マルメ公国の南に位置するヴェラデデク公国も海に面しておりカイワンには規模では劣るが港がありバイラル大陸との交易も行っている。ヴェラデデク公国が違法奴隷取引に関わっていないことは確認している。彼らはそもそもガルディア帝国とは取引がない。主に南の国々と取引している。マルメ公国、トルースバイツ公国、ガルディア帝国という商売の流れがストップすればドロテア共和国内の勢力バランスに大きな影響を及ぼすことは間違いない。
絶対にガルディア帝国とトルースバイツの奴らは許さない。ジャイタナにはそう思う理由がある。
「次は、噂のジリギル公国に行ってみる?」
ジリギル公国は南の内陸部にある公国で海に面していない。ヴェラデデク公国の西にある公国だ。それなのに獣人系の住人が多いと噂になっている。しかもホロウ商会の大きな支店があるというのだ。確かに怪しい。だがジリギル公国はトルースバイツと親しくない。ジリギル公国と一番仲が良いのはヴェラデデク公国だ。
不思議な話だ。
「ジリギル公国に行く前に確かめたいことがある」
「例のグループの話ね」
ここトラリアには貧民街がある。明るく活気のある街ではあるがどこにでも影はある。それ自体はおかしなことではない。この世界は貧富の差が激しい。貴族は生まれながらに金持ちだし、魔力量や魔法適性によって就ける職業に差が出る。しかも社会保障も何もない世界だ。トラリアだけの現象ではない。
ただ、ジャイタナとジネヴラは気になる噂を聞いた。貧民街のグループの中に白髪の獣人系若者をリーダーとするグループがあり、グループの中に多くのバイラル大陸出身者がいるというのだ。貧民街にバイラル大陸出身者がいてもおかしくない。別に違法奴隷でなくともバイラル大陸からヨルグルンド大陸に渡り、その後生活に困って貧民になる者も多くいる。それは自己責任だ。ただ・・・。
「リーダーの若者が元奴隷だという噂を聞いた」
「だが、新型の奴隷の首輪を着けられていたのなら主から逃げることはできなかったはずだ」
「主が死んだのかも」
ジネヴラの言う通り、主が死ねばさすがに逃げるくらいはできるかもしれない。
「そうかもしれんな。だが、それでも首輪を外すことはできない。ということは奴隷になった経緯は話せない」
「ええ」
ゴンドはすでに違法奴隷を販売している店自体はいくつか突き止めており、バイラル大陸出身の奴隷を数人だが手に入れている。
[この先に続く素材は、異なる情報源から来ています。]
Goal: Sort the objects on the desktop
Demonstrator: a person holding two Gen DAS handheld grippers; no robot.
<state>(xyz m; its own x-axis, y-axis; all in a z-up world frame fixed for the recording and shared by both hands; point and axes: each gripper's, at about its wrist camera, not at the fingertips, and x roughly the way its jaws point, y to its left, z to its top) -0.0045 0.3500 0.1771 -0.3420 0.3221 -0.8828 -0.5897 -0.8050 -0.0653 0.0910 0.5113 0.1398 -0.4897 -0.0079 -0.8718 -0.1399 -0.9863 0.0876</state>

こっちにも協力者はいるからだ。だが、首輪を外すことには成功していない。主でさえ外せないのだ。
「私でもダメだったわ」
そう、ゴンドに頼まれてジネヴラが首輪を外そうとしたがダメだった。オリジナルではない奴隷の首輪は高位の魔術師なら外せる事があると言われている。ジネヴラは最上級魔法さえ使える。ジネヴラ以上の魔術師などまずいないだろう。そのジネヴラでも新型の首輪を外すことはできなかった。
「明日は貧民街に行ってみよう」
★★★
「ゴンド様、まだ見つからないようです」とマサライが報告した。
「ジャイタナたちに協力してもらってもだめか」
「かなり派手に調査をしているようですが」
マサライは苦笑を浮かべた。
「まあ、いざとなればわしらが匿うさ。後ろ暗い商売をしていれば相手も公にはし難いだろう」
「そうですね」
ゴンドはバイラル大陸から攫った違法奴隷を集めている拠点があるはずだと思っている。ゴンドたち使節団がバイラル大陸を立つ少し前にも村全体が襲われるという事件が起こっている。まだ全ての奴隷を捌いているはずがない。攫ってきた大量のバイラル大陸の住人が何処かに隠されているはずだ。
「それに、まだ新型の奴隷の首輪を外す方法が発見できません」
あのいけすかないドロテア協和国の大公ジェフリー・バーンズに正義の鉄槌を下すためにも、大量の違法奴隷の存在とそれにトルースバイツ公国が関わっている証拠がほしい。そのためには拠点の確保と首輪を外す手段が必要だ。
「まさか、ジネヴラにも外せないとはな」
ゴンドは最上級魔法も使えるというジネヴラにゴンドの確保している奴隷の首輪を外すべく試してもらった。しかしダメだった。
「まあ、焦っては失敗する。いくらジェフリーの奴が我らを侮っているとはいっても、相手は大公だ。そして後ろにはガルディア帝国がいる」
「そうですね」
マサライはそこでしばらく間を置くと、帝国といえばと話し始めた。
「ガルディア帝国とルヴェリウス王国の間がきな臭いとか」
ルヴェリウス王国・・・勇者を召喚してこれまで人族の危機を度々救ってきた国だ。最近も勇者を召喚したと聞いている。勇者は今年の武闘祭で優勝したのだとか。今、ドロテア共和国での話題の中心は勇者コウキと新たにSS級冒険者となった『鉄壁のレティシア』の二人だ。『鉄壁のレティシア』のほうはトルースバイツ公国の出身でもありジェフリーが恐れるほど民衆からの人気が高い。それを聞いたゴンドはいい気味だと思った。そういえば、ジャイタナたちはエラス大迷宮でその『鉄壁のレティシア』に会ったことがあるらしい。
「両国が国境付近に騎士団を集結させているとか」
「どうも帝国のほうから仕掛けているようだな」
「はい。しかもドロテア共和国もルヴェリウス王国との国境付近に剣聖イネス・ウィンライトを司令官とする軍を待機させているとか」
「ガルディア帝国とルヴェリウス王国の間で戦いが起こればガルディア帝国に加勢するつもりかもしれません」
ジェフリーのことだ勝ち馬に乗るつもりだろう。そして噂では帝国が勝ち馬になる可能性が圧倒的に高い。おまけにジェフリーは帝国と親しい。
とにかく焦らずにもう少し情報収集をしよう。その上でガルディア帝国とトルースバイツ公国には必ずバイラル大陸の住人を甘く見たことを後悔させてやるとゴンドは思った。
ゴンドは受けた借りは必ず返すバイラル大陸有数の戦士だ。